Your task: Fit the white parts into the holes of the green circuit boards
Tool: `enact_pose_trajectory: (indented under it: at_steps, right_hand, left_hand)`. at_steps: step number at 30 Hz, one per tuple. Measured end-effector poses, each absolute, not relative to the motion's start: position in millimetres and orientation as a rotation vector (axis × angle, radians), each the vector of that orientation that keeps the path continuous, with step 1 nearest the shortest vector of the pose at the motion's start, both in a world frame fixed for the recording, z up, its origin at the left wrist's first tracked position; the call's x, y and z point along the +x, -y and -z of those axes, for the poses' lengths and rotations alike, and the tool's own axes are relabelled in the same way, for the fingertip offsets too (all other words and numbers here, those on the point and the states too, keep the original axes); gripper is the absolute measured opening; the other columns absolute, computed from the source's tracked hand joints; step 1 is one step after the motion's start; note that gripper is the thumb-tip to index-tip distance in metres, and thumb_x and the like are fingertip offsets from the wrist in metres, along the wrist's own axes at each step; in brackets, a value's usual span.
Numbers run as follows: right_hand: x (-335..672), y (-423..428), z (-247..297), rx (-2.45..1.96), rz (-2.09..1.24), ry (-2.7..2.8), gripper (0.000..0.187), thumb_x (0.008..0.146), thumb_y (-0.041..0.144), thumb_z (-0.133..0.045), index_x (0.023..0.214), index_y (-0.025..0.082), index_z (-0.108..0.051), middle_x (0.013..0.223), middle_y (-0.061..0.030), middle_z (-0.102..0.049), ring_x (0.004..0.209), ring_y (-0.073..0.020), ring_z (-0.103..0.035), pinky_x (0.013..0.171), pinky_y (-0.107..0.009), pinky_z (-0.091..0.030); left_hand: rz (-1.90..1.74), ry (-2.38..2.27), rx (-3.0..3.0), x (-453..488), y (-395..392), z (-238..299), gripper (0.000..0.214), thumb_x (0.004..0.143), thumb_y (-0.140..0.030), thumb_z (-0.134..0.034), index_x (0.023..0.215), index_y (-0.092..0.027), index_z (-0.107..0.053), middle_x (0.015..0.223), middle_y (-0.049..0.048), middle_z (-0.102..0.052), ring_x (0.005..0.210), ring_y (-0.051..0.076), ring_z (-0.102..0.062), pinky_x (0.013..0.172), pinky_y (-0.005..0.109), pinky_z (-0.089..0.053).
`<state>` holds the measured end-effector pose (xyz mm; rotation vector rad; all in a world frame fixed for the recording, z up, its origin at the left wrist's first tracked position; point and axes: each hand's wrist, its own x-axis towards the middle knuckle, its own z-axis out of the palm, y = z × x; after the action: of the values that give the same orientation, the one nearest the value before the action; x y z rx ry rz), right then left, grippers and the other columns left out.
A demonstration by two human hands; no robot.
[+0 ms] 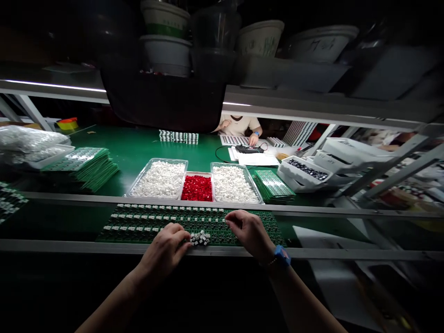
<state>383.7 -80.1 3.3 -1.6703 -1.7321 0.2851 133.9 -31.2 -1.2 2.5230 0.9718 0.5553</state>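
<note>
A long green circuit board panel (138,224) lies between two metal rails, with rows of small white parts set in it. My left hand (164,249) rests on its near edge, fingers curled beside a small pile of loose white parts (200,238). Whether the fingers hold any is hidden. My right hand (250,231), with a blue wristband, is over the board's right part, fingertips curled down and pinched onto the top rows. What it pinches is too small to name.
Beyond the far rail stand three clear trays: white parts (159,179), red parts (197,188), white parts (233,184). Green board stacks lie at left (85,165) and right (274,185). White bins (305,171) sit at right. Another person (239,127) works across the table.
</note>
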Motion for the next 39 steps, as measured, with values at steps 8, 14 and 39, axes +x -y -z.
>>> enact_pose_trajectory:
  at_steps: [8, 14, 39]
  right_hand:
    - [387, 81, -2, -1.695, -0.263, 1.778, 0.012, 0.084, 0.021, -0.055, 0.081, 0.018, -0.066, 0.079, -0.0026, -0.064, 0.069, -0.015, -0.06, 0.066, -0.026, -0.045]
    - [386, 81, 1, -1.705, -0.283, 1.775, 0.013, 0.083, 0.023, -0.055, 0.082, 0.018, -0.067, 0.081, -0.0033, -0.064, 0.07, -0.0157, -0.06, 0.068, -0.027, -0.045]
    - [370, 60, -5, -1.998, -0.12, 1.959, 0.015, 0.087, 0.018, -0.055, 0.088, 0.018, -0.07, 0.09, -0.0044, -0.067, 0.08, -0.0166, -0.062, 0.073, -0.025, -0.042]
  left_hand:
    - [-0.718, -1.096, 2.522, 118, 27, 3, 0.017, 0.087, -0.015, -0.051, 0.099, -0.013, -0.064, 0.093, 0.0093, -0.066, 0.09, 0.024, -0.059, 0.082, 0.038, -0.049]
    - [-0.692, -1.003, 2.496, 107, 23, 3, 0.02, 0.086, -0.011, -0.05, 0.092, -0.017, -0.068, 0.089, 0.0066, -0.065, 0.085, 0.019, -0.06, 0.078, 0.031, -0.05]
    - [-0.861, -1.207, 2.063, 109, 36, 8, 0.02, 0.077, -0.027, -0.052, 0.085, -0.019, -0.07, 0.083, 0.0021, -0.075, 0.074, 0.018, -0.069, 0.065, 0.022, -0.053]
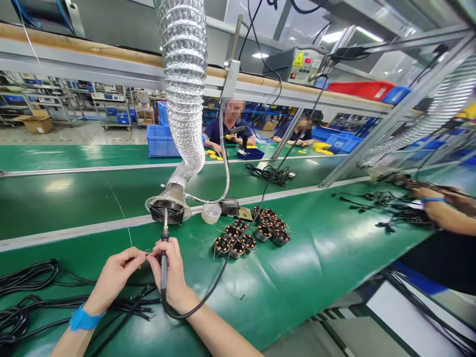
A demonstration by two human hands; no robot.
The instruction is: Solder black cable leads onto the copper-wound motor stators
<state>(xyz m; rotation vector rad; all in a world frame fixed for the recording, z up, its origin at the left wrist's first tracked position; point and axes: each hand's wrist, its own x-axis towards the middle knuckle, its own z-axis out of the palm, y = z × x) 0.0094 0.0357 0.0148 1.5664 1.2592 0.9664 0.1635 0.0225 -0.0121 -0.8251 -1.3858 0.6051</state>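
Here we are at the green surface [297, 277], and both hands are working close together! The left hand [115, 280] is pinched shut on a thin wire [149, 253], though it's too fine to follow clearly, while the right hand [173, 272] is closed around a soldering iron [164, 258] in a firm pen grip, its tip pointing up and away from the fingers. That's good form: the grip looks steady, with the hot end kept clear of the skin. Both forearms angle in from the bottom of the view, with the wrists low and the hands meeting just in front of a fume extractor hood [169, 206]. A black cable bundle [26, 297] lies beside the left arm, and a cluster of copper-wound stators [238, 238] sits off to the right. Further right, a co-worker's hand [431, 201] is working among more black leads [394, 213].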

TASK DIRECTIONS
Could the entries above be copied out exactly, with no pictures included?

EXERCISE RESULT
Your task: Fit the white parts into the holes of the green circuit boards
Tool: `enact_pose_trajectory: (indented under it: at_steps, right_hand, left_hand)`. at_steps: step number at 30 Hz, one per tuple. Measured end-effector poses, each absolute, not relative to the motion's start: position in millimetres and orientation as a rotation vector (axis × angle, radians), each the vector of that orientation that keeps the path continuous, with step 1 nearest the shortest vector of the pose at the motion's start, both in a world frame fixed for the recording, z up, its origin at the left wrist's first tracked position; the call's x, y and z point along the +x, -y and -z of those axes, for the poses' lengths and rotations alike, and the tool's own axes are relabelled in the same way, for the fingertip offsets too (all other words and numbers here, those on the point and the states too, keep the original axes); gripper is the absolute measured opening; the other columns absolute, computed from the source's tracked hand joints; step 1 is one step after the motion's start; note that gripper is the thumb-tip to index-tip distance in metres, and thumb_x and the like are fingertip offsets from the wrist in metres, along the wrist's own axes at each step; in brackets, a value's usual span.
Numbers run as follows: right_hand: x (-335..672), y (-423..428), z (-247..297), rx (-2.45..1.96), rz (-2.09..1.24), ry (-2.7..2.8), gripper (0.000..0.187), thumb_x (0.008..0.146), thumb_y (-0.041..0.144), thumb_z (-0.133..0.045), index_x (0.023..0.214), index_y (-0.025..0.082), index_z (-0.108..0.051), middle_x (0.013..0.223), middle_y (-0.061..0.030), middle_z (-0.102..0.049), ring_x (0.004..0.209), ring_y (-0.073..0.020), ring_z (-0.103..0.035), pinky_x (0.013..0.171), pinky_y (-0.107..0.009), pinky_z (-0.091..0.030); left_hand: rz (-1.90..1.74), ry (-2.38..2.27), rx (-3.0..3.0), x (-453..488), y (-395..392), z (-238..299), gripper (0.000..0.214), thumb_x (0.004..0.143), thumb_y (-0.140..0.030), thumb_z (-0.134..0.034), index_x (0.023..0.215), index_y (-0.092..0.027), index_z (-0.107..0.053), middle_x (0.015..0.223), middle_y (-0.049..0.048), middle_z (-0.102..0.052), ring_x (0.005..0.210), ring_y (-0.051..0.076), ring_z (-0.102..0.062), pinky_x (0.013..0.172), pinky_y (-0.005..0.109), pinky_z (-0.089..0.053).
`<state>` holds the measured end-effector pose (xyz mm; rotation vector rad; all in a world frame fixed for the recording, z up, its origin at the left wrist's first tracked position; point and axes: each hand's wrist, its own x-axis towards the middle knuckle, its own z-axis out of the palm, y = z × x; after the action: of the values that give the same orientation, the one nearest the value before the action; x y z rx ry rz), right then left, grippers and the other columns left out.
A demonstration by two human hands; no robot.
[+0 ms] 
<state>383.7 -80.1 3.3 -1.6703 -1.7321 0.2851 133.9 -31.2 -1.2 2.5230 0.9718 0.5553</state>
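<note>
A long green circuit board panel (138,224) lies between two metal rails, with rows of small white parts set in it. My left hand (164,249) rests on its near edge, fingers curled beside a small pile of loose white parts (200,238). Whether the fingers hold any is hidden. My right hand (250,231), with a blue wristband, is over the board's right part, fingertips curled down and pinched onto the top rows. What it pinches is too small to name.
Beyond the far rail stand three clear trays: white parts (159,179), red parts (197,188), white parts (233,184). Green board stacks lie at left (85,165) and right (274,185). White bins (305,171) sit at right. Another person (239,127) works across the table.
</note>
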Motion for the next 39 steps, as measured, with values at steps 8, 14 and 39, axes +x -y -z.
>>> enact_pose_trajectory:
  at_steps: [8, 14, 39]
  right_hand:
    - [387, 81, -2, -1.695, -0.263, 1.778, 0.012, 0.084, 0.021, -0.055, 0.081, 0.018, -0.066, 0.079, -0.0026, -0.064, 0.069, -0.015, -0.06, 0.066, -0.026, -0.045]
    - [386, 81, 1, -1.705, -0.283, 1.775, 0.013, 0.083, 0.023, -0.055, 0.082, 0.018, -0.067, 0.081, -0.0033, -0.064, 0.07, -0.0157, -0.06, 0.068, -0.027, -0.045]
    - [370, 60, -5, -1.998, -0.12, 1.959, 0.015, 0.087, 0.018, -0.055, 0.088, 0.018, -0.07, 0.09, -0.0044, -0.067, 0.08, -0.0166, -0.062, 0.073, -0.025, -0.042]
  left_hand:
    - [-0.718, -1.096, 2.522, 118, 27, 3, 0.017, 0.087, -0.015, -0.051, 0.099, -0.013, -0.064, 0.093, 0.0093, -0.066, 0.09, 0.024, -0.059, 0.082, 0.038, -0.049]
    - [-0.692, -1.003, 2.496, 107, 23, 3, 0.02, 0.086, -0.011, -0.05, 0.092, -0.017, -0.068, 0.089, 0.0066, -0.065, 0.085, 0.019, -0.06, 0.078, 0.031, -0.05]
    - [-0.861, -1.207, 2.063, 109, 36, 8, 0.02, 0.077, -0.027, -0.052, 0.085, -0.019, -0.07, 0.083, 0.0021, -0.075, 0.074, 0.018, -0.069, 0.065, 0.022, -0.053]
A demonstration by two human hands; no robot.
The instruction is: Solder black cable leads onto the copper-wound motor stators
<state>(xyz m; rotation vector rad; all in a world frame fixed for the recording, z up, its origin at the left wrist's first tracked position; point and axes: each hand's wrist, its own x-axis towards the middle knuckle, its own z-axis out of the palm, y = z × x) 0.0094 0.0357 0.0148 1.5664 1.2592 0.9664 0.1635 0.0225 -0.0121 -0.8251 -1.3858 0.6051</state>
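Here we are at the green surface [297, 277], and both hands are working close together! The left hand [115, 280] is pinched shut on a thin wire [149, 253], though it's too fine to follow clearly, while the right hand [173, 272] is closed around a soldering iron [164, 258] in a firm pen grip, its tip pointing up and away from the fingers. That's good form: the grip looks steady, with the hot end kept clear of the skin. Both forearms angle in from the bottom of the view, with the wrists low and the hands meeting just in front of a fume extractor hood [169, 206]. A black cable bundle [26, 297] lies beside the left arm, and a cluster of copper-wound stators [238, 238] sits off to the right. Further right, a co-worker's hand [431, 201] is working among more black leads [394, 213].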

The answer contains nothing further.